The deposit window for Phase 2, which requires a minimum deposit of $100,000, has been extended by at least one hour to accommodate demand, according to LookOnChain. This extension reflects the high interest in the pre-sale, which has drawn participation from institutional and retail investors alike. Analysts suggest that the success of Phase 2 highlights growing confidence in Hourglass's tokenomics and its ability to generate yield in a low-interest-rate environment.
Hourglass's decision to pause new deposits aligns with broader trends in the stablecoin market, where platforms are increasingly prioritizing security and transparency. The pause also comes amid heightened regulatory attention on stablecoins, particularly following the collapse of Terra's UST in 2022. By limiting eligibility to specific deposit methods and emphasizing KYC (Know Your Customer) compliance, Hourglass aims to mitigate risks associated with illicit activity and market volatility.
The platform's actions have sparked mixed reactions among the crypto community. While some investors praised the transparency and user-centric approach, others expressed concerns about potential delays in accessing rewards. Hourglass has not provided a specific timeline for resuming deposits but emphasized that all user funds remain secure and fully backed by reserves, the report said.
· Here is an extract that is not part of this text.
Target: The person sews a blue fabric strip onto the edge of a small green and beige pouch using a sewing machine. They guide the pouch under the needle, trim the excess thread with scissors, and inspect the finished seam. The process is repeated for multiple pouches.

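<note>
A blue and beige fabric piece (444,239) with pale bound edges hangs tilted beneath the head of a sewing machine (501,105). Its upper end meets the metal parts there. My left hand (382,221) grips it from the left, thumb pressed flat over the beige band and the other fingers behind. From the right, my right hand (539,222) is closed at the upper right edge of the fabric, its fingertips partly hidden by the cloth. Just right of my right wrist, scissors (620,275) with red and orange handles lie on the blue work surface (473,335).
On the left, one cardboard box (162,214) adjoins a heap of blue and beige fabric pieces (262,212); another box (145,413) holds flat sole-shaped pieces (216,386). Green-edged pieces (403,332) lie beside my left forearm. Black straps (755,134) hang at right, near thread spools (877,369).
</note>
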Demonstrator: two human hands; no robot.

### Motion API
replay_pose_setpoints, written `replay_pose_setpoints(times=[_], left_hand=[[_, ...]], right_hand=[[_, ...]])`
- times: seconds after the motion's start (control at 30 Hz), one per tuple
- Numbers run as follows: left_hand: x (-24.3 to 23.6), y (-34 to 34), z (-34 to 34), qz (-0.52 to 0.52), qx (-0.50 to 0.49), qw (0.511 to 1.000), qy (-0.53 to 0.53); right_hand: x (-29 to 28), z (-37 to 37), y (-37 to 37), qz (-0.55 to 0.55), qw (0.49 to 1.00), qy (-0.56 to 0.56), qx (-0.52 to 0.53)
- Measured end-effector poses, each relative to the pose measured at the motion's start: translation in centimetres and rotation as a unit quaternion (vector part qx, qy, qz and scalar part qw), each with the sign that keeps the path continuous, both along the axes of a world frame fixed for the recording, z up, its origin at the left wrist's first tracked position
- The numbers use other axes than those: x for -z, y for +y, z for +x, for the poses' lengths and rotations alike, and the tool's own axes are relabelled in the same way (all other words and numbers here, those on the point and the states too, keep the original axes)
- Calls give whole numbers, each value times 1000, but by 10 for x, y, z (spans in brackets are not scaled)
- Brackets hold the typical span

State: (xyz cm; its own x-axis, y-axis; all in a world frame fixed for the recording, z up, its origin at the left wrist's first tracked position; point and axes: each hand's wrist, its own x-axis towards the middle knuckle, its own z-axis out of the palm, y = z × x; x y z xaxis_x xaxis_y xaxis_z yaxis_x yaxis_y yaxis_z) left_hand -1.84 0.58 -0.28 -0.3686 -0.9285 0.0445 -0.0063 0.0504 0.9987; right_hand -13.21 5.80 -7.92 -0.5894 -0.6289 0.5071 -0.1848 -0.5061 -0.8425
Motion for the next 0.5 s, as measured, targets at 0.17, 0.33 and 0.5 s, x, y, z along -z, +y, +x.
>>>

The Phase 2 pre-sale is part of Hourglass's broader strategy to expand its ecosystem and solidify its position in the stablecoin staking market. With over $650 million in deposits, the platform is poised to distribute a significant portion of its token supply, potentially driving liquidity and adoption. However, the pause also highlights the challenges of scaling decentralized finance (DeFi) protocols while maintaining regulatory compliance.